Рыбкин покраснел, уязвленный его замечанием.
– Не обижайтесь, дорогой Иван Семенович. Я к тому, что мы с вами из разных миров. Из разных эпох! А ведь я совсем не чувствую этой разницы, работая с вами. Да что там… Вы знаете мое к вам отношение. Но когда до меня вдруг доходит, сколько всего нас разделяет… Это же бездна! Просто бездна, – Леднев помолчал. – Я так долго живу. Так долго.

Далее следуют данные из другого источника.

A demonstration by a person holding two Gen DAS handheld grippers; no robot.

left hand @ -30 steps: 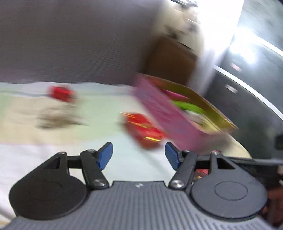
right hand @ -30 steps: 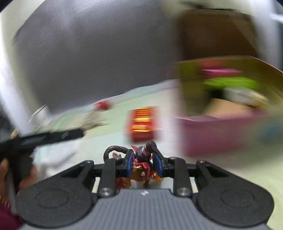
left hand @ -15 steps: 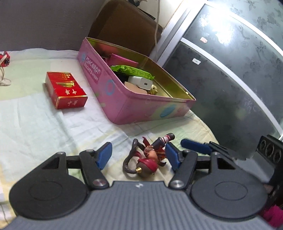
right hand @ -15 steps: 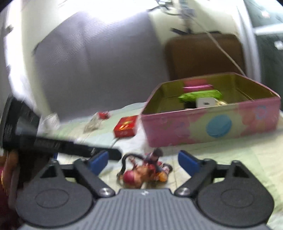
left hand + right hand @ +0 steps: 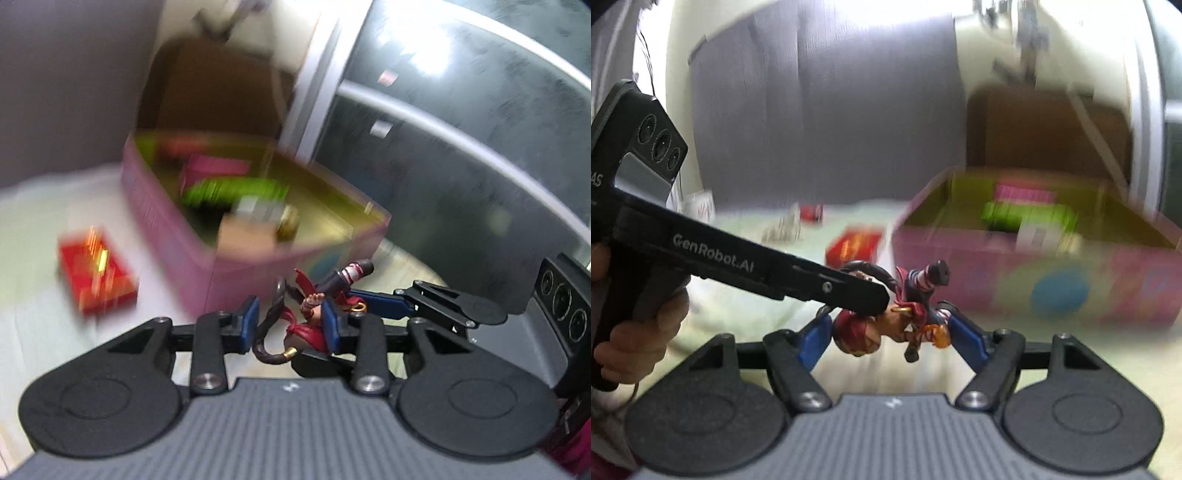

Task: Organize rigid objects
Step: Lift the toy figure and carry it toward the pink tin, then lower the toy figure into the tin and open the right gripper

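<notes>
A small red-haired toy figure (image 5: 310, 314) hangs lifted between both grippers. My left gripper (image 5: 291, 325) is shut on the figure. My right gripper (image 5: 890, 339) has its pads on either side of the same figure (image 5: 886, 328), and the left gripper's black finger (image 5: 849, 291) crosses in front. The pink tin box (image 5: 177, 236) stands just ahead, open, holding a green object, a pink box and a white charger. It also shows in the right wrist view (image 5: 1052, 273). A red box (image 5: 96, 273) lies on the cloth left of the tin.
A pale cloth (image 5: 44, 332) covers the table. A small red item (image 5: 812, 212) and a crumpled wrapper (image 5: 783, 229) lie farther back. A brown chair back (image 5: 218, 85) and dark glass doors (image 5: 480, 147) stand behind the tin. Both views are motion-blurred.
Half a second ago the figure lay on the cloth between open jaws. Now both grippers have closed on it and it is lifted, nearer the pink tin.
</notes>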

– И это счастье для всех нас, для нашей медицины! – воскликнул Рыбкин. – А вы так говорите, как будто сожалеете. Позвольте мне вам не поверить! Минуту назад вы сами признались, что хотели бы прожить свою жизнь заново, с детства.
– О, да, – мечтательно улыбнулся Леднев. – Года с этак… восьмидесятого. Когда мне было десять. Самое счастливое время. Лето. Июль. Олимпиада. По радио сообщают, что мы запустили в космос Союз-37…
– Вы до сих пор название помните?
– О! Я помню все: номер экспедиции, имена стартового экипажа, дату запуска – 23 июля. Я вам больше скажу – это не Союз-37 держится в моей памяти о детстве, это моя память о детстве держится на Союзе-37, – Леднев усмехнулся. – Знаете, забавно. Я сейчас подумал: а ведь это именно оно – то самое ключевое слово, тот логос, который меня бы точно вернул в мой июль восьмидесятого.